# Buck brothers smooth planes???



## bandit571 (Jan 20, 2011)

Is there a list of who makes these? I have one #4 size. I can go look at the ones at Home Depot, and find at least three different "versions" of the same plane.

Some LOOK like a normal #4 plane

Some have a bolt instead of the lever for the capiron

Some are wood handled, some black/brown plastic.

irons all need to be flattened, big hollow in the back.









Not sure WHICH vintage this one is. I can get see-through shavings with it, after about 90 minutes of tune ups. Was in a garage sale @$7

IF I was to keep it awhile, them handles would be changed out….FAST!

Note; THIS one has a Brass adjuster wheel. Others have "pot-metal" or worse ones. Turn those type of wheels to see shavings, in metal! Brass is holding it's own.









and maybe a look at the test drive









Iron has a slight camber, mainly on the corners. Otherwise, that is a full-width shaving.

Maybe I got lucky????


----------



## PurpLev (May 30, 2008)

they can be made to work, but they are made of pot metal and low quality aluminum (as you may have noticed) and have less than "friendly" (smooth and precise) adjustements. mine broke the yoke when I adjusted the blade depth… go figure. ended up being replaced with a stanley which is a world of difference in materials, beefiness, and quality all around.
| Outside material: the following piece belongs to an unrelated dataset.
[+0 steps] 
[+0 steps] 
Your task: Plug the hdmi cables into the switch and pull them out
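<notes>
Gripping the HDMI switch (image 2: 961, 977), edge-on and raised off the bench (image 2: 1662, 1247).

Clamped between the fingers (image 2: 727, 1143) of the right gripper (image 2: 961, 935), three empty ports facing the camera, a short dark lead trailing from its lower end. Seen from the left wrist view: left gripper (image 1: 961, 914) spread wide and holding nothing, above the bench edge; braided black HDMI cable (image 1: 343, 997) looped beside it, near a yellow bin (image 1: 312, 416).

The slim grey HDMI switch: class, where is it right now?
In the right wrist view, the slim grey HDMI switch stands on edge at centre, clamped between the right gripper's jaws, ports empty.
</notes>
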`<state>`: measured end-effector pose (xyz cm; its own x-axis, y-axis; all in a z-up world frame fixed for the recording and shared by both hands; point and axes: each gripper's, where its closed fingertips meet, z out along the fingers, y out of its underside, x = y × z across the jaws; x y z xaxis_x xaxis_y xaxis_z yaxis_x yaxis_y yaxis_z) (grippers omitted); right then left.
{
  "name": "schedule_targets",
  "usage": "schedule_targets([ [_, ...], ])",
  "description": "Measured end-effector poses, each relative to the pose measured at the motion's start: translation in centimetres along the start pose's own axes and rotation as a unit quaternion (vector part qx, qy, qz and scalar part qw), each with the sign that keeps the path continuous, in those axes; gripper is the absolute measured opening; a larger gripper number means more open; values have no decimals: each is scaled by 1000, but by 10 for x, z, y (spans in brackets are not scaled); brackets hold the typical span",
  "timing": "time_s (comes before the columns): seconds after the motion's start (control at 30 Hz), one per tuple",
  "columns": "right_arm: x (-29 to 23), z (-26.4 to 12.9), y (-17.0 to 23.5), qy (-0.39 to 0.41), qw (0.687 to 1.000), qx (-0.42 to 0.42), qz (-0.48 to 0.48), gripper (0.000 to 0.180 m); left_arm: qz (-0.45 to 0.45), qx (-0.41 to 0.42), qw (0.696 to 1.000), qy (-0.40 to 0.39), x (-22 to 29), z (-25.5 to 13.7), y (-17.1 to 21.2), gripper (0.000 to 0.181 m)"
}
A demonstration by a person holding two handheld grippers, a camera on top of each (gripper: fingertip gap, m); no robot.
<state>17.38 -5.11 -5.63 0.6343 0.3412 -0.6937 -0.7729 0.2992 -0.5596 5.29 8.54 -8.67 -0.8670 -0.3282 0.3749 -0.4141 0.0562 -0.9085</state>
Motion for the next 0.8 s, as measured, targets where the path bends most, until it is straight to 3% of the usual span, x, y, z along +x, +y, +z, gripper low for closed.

but like I said - they can be made to work just fine.


----------



## BrandonW (Apr 27, 2010)

Is there a list of who makes these?

I guess you could probably call the Buck Bros HQ, but I highly doubt many woodworkers have an interest in a type study of Buck Bros planes and would know this information.


----------



## bandit571 (Jan 20, 2011)

Ok, worked it over awhile tonight. Iron had a big hollow in the back, about the norm for these irons. Got that fixed, and the edge sharpened up. Got to checking the plane's sole…...about the same as the iron…..BIG hollows. Ran it on the beltsander for awhile, until it was flat all over. Put things back together, and gave it a test drive on some Black Cherry edge grain









Might have it set up about right???









Things about this plane make me remember the old Great Neck planes….......

And not in a "good" way, either. Could replace the lever cap, and the frog with a better set. Neither are cast iron, so maybe a little cast iron might help things out???


----------



## bandit571 (Jan 20, 2011)

Well, that plane is on it's way to Pittsburgh, PA this morning. At a profit, I might add.

Still have a few to work over before I sell them….


----------